During the difficult period of relationship separation, as a parent you will want to resolve the issue of where your children will live and the day to day arrangements for looking after them. We encourage you to try and reach an arrangement yourselves, although if this is not possible then you can try mediation (see further below), negotiate through solicitors or make a court application.

Children disputes typically relate to:

  • With whom your child should live (previously called custody or residence);
  • With whom they should otherwise spend time (previously called access or contact); or
  • Other specific issues.


If all else fails (direct negotiations, negotiations through solicitors and mediation) the court maybe the only option.   Before going down that route, you must consider mediation if it has not been explored before.   You will be required to attend a Mediation Information Assessment Meeting (MIAM) before an application can be made to the court. You can find out more about mediation here (link to mediation page). The emphasis more than ever before is on agreeing arrangements for children, and avoiding where at all possible, the court process.

Court involvement

If mediation is unsuccessful or unsuitable, an application can be made to the family court to resolve the dispute.  The law that deals with these issues is called the Children Act 1989. Legal parents and certain other adults are entitled to apply; others need to ask the court’s permission as a first step. The court can make the following orders:

  • A child arrangements order
    • This will regulate when and with whom your  child is to live, spend time or otherwise have contact.
  • A specific issue order
    • This will determine a particular issue, such as which school your child should attend or his or her medical treatment.
  • A prohibited steps order
    • This will prevent someone from taking any action specified by the court without the approval of the court. This could be appropriate when, for example, there is a suggestion that the other parent might remove your child from the country without your consent.

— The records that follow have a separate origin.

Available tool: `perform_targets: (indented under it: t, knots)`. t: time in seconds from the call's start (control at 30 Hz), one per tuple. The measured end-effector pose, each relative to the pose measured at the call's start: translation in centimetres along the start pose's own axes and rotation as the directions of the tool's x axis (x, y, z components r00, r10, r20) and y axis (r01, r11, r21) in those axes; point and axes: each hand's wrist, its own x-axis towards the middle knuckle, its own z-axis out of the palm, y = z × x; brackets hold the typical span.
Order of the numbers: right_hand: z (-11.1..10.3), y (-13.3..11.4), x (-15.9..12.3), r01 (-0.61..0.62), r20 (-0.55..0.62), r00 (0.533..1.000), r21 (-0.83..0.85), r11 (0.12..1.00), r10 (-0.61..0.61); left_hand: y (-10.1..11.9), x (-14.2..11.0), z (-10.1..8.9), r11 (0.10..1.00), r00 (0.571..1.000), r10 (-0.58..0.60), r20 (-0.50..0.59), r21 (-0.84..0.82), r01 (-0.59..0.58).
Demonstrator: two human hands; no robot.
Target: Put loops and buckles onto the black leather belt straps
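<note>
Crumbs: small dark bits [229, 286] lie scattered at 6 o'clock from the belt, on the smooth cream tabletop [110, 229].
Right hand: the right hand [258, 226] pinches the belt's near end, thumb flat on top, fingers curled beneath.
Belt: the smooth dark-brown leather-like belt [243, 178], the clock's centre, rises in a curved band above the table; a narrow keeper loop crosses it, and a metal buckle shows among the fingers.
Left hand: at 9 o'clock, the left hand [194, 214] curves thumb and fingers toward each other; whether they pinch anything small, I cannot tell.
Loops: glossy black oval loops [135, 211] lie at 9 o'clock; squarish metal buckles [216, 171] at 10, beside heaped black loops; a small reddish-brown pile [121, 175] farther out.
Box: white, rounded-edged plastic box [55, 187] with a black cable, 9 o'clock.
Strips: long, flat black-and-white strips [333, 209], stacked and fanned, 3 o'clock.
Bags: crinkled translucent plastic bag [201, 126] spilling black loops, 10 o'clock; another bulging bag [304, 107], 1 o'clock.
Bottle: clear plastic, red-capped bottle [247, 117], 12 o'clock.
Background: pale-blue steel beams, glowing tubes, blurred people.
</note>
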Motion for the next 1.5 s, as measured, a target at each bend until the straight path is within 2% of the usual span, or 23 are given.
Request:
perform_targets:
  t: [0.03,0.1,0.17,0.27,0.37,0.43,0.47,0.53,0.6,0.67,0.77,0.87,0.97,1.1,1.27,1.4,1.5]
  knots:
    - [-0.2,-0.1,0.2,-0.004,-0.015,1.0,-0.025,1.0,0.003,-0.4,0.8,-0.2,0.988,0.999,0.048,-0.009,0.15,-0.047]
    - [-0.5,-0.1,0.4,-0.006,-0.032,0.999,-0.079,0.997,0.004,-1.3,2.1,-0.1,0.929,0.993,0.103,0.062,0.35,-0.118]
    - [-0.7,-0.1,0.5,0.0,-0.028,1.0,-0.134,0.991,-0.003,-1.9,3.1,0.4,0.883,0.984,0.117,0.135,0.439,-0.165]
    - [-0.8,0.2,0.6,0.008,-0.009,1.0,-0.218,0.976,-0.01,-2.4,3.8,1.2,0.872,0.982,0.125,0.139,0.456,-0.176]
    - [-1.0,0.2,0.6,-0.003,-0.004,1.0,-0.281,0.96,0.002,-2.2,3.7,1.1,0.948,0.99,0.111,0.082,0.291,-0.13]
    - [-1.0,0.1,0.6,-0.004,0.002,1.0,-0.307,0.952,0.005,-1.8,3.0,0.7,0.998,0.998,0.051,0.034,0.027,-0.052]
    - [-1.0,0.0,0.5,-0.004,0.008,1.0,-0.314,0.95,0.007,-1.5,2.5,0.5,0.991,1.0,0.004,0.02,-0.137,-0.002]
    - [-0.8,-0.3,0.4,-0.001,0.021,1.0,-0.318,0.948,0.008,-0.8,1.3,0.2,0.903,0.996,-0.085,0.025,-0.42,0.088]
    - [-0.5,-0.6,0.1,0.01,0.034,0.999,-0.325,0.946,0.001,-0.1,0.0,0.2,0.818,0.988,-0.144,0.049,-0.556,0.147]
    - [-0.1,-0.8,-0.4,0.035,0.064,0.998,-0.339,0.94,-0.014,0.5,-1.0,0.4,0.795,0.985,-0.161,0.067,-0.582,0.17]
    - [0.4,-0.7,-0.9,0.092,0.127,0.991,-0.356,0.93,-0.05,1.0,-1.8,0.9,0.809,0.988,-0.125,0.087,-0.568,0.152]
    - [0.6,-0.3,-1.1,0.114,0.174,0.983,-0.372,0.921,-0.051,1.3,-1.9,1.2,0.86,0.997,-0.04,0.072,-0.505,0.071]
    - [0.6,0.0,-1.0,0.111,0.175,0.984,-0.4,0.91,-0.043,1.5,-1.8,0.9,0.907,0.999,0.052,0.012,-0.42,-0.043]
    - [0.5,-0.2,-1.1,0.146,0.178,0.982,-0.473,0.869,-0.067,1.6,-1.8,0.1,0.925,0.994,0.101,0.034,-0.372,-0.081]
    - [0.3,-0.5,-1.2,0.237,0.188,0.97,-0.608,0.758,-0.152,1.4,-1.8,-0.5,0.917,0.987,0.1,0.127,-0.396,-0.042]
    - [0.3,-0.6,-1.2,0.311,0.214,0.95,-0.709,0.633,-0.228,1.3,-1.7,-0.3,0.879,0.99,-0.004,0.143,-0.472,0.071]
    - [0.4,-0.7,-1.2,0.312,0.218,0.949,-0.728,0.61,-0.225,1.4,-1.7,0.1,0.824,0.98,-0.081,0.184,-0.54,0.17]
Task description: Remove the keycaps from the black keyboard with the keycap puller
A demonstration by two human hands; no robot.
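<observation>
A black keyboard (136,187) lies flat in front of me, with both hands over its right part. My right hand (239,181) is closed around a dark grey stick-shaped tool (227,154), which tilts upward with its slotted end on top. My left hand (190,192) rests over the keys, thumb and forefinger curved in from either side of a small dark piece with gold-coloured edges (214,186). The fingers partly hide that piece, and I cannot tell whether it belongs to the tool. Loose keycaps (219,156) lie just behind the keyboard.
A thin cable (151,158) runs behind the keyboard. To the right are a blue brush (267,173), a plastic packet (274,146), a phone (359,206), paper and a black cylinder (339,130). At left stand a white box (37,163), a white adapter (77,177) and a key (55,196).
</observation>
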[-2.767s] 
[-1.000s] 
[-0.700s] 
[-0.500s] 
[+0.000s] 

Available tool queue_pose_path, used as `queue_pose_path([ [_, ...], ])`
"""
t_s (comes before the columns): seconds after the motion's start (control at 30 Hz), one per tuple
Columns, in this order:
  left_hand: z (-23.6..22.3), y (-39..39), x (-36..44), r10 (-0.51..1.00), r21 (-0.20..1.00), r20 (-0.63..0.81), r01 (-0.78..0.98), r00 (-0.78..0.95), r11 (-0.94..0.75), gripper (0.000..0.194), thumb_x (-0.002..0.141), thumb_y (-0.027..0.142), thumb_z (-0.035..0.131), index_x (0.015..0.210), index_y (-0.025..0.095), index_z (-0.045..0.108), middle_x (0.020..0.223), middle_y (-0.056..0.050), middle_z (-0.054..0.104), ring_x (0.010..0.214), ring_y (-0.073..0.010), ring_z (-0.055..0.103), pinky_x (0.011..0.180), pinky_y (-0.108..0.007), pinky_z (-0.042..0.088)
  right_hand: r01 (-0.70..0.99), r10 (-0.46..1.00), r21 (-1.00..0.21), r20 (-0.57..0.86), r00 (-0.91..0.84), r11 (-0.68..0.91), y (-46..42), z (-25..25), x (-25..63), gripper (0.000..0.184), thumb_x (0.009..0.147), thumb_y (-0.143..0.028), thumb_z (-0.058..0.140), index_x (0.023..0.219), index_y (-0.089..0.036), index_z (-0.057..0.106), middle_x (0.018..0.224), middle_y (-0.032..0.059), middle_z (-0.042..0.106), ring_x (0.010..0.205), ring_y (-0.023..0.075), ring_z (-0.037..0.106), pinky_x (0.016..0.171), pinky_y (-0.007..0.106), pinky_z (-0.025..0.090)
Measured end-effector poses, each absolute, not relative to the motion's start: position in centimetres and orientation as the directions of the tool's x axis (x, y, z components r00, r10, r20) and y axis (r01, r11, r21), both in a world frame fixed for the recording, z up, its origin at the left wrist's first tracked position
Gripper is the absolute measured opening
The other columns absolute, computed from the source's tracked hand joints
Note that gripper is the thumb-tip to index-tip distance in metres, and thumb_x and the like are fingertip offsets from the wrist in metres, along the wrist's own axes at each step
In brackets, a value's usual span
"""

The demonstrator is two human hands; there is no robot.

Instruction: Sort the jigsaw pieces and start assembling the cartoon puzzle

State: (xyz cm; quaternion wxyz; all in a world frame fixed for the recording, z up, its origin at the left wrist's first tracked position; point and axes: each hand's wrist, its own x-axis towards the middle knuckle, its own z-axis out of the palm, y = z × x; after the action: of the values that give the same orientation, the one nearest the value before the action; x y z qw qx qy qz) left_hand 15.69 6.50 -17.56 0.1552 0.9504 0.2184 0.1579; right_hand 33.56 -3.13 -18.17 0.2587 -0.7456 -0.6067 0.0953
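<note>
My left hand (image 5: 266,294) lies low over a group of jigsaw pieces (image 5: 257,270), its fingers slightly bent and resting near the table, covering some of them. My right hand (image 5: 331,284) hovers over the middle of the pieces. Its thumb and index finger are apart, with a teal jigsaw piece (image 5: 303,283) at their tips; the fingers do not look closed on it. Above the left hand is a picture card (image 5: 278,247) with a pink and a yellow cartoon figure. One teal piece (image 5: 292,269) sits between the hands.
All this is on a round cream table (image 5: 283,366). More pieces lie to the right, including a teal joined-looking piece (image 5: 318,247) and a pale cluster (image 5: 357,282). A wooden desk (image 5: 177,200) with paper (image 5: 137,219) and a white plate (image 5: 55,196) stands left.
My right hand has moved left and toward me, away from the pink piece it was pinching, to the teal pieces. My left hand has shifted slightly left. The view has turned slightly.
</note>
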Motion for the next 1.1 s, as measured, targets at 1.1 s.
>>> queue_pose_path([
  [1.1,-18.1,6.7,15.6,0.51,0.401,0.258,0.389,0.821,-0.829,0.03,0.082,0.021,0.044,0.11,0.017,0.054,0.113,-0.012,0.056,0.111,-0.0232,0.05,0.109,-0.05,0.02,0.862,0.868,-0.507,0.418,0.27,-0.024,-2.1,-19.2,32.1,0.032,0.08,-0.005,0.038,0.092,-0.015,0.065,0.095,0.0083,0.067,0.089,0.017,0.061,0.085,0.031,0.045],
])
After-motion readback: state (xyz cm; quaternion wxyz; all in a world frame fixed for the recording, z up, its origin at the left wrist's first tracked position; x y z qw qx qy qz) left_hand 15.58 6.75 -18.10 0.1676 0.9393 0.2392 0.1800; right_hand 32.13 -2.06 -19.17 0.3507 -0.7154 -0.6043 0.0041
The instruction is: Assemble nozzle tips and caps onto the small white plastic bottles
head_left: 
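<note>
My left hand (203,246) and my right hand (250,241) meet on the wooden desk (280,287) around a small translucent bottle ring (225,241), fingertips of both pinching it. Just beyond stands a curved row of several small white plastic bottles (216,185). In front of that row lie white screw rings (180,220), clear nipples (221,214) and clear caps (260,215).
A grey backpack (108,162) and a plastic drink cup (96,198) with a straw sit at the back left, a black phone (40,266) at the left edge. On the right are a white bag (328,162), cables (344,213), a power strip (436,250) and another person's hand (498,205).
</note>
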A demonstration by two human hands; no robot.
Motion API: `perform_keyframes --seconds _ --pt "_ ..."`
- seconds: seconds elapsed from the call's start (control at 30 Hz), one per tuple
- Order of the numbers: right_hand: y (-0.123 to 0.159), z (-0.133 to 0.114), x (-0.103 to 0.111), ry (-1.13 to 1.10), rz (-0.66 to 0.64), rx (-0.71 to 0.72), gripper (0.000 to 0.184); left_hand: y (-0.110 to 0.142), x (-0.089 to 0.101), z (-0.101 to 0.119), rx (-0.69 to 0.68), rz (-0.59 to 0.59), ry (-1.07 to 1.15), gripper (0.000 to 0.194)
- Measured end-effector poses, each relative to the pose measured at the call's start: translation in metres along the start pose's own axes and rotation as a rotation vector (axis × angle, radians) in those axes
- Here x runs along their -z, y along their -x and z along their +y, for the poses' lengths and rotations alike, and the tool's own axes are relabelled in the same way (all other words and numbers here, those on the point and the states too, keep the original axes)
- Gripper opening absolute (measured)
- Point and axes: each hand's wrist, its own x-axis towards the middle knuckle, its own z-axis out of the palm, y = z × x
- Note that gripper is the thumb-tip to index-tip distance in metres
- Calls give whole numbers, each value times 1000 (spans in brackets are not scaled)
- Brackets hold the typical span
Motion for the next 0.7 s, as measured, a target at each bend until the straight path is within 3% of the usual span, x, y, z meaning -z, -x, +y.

When resolving children related disputes through the courts, it is usually the case that you will pay your own legal costs. The court may order one party to cover the others costs, if it considers, for example, that their conduct has been particularly unreasonable. However this is rare and the courts are discouraged from making such orders.

Confidentiality of Documents

We assure you that all court documents in relation to children proceedings are confidential (other than court orders). Documents may only be disclosed to the parties, their lawyers, the court welfare officer and the court.   Breach of this principle is called a contempt of court and can be punished by a fine and/or imprisonment.